* [EXERCISE GOAL] Beginning with the first line below, please restate each line exactly, down to and including the line containing "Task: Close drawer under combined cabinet".

═════ PROVIDED RECORDS

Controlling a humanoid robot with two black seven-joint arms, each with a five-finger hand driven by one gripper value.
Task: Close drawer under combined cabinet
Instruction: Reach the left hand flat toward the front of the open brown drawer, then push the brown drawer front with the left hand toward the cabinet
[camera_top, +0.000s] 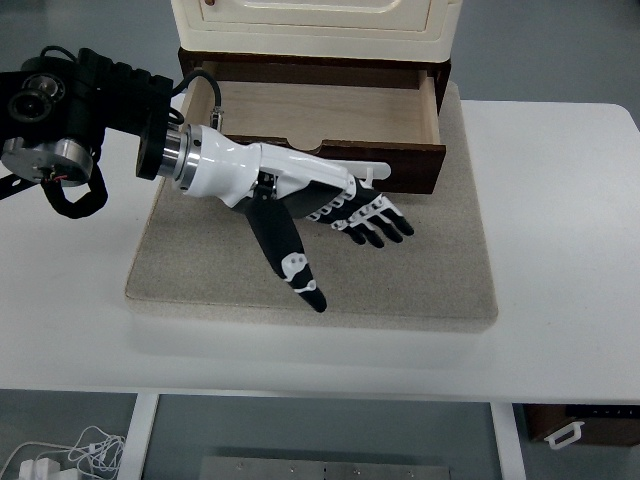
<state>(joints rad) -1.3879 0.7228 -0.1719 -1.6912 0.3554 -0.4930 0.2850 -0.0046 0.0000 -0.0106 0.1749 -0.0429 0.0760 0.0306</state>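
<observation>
Left hand (330, 210) enters from the left edge on a black-and-silver arm (70, 120), white palm shell, black fingers (385, 222). Fingers are stretched out flat and loosely spread, thumb (290, 260) splayed toward the mat's near edge; it grips nothing. Hand lies low over the mat (440, 270), fingertips pointing right, just in front of the drawer front. Contact with the drawer front cannot be told from this view.

Drawer (320, 115) is pulled out, open, inside bare light wood, dark brown walls and front (400, 165). It sticks out from the dark base under the cream cabinet (310, 25), toward the near side. The cabinet sits at the mat's far edge, roughly centred, cut off by the top of the frame. Drawer front has a shallow notch along its top edge.

Mat is a grey-beige slab on the white table (560, 250), covering the middle, its far edge under the cabinet. Bare table shows to the right and along the near edge.

Below the table's near edge: a white cable bundle (70, 455) at the bottom left corner, a dark box with a white handle (575, 430) at the bottom right, grey floor between the white table legs.

Right arm does not show.
</observation>
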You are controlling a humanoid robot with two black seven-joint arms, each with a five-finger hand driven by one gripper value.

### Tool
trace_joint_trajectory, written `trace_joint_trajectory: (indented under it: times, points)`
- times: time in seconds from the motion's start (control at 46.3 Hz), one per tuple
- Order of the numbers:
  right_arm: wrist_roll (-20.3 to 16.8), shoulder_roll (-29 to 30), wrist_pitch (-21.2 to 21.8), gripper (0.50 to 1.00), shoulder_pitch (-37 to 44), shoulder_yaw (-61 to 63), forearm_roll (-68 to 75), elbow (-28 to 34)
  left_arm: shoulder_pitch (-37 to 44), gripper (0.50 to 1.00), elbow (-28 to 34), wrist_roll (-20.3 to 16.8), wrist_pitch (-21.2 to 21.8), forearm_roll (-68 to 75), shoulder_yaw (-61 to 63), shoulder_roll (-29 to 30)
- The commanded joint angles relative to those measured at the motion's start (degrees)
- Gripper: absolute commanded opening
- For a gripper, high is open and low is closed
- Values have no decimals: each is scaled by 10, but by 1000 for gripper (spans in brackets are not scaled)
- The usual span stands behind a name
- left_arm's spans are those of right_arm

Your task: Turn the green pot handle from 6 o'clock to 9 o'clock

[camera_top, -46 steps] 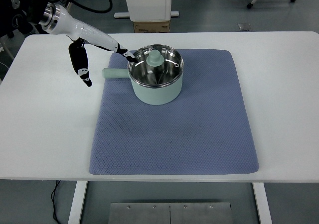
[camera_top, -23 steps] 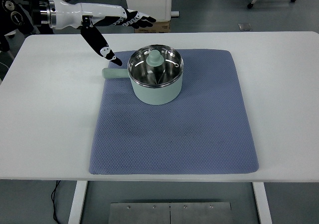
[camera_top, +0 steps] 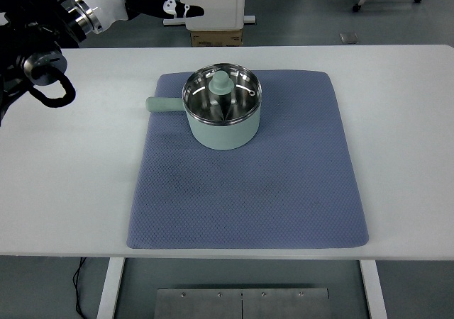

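Observation:
A pale green pot (camera_top: pixel 223 115) with a glass lid and green knob stands on the upper left part of a blue mat (camera_top: pixel 284 184). Its short handle (camera_top: pixel 164 104) points left, toward 9 o'clock. My left hand (camera_top: pixel 177 7) is raised at the top left of the top view, well above and behind the pot, touching nothing. Only part of the hand shows, with fingers (camera_top: pixel 190 10) stretched out and holding nothing. The right arm is out of sight.
The mat lies on a white table (camera_top: pixel 64 184). Black robot cabling and joints (camera_top: pixel 35 57) hang over the table's far left corner. A cardboard box (camera_top: pixel 216 37) and a white post base stand on the floor behind the table.
My left hand has lifted away from the pot's handle, swinging up and back toward the top left. The pot and handle have stayed in place.

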Motion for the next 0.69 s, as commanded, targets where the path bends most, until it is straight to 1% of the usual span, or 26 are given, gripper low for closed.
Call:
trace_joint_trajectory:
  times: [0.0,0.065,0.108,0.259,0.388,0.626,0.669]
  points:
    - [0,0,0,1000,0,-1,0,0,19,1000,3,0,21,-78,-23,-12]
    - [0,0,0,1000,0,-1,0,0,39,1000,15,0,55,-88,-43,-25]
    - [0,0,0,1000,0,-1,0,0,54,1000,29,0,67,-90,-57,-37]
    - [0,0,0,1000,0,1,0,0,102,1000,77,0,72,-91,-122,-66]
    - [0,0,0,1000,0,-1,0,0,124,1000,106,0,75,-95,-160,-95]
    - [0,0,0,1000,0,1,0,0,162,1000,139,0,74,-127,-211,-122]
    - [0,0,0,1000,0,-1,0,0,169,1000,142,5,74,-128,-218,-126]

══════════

* [RESPONSE BELOW]
Controlling a humanoid robot with two black seven-joint arms, each with a five-finger hand driven by one gripper value.
Task: Close drawer under combined cabinet

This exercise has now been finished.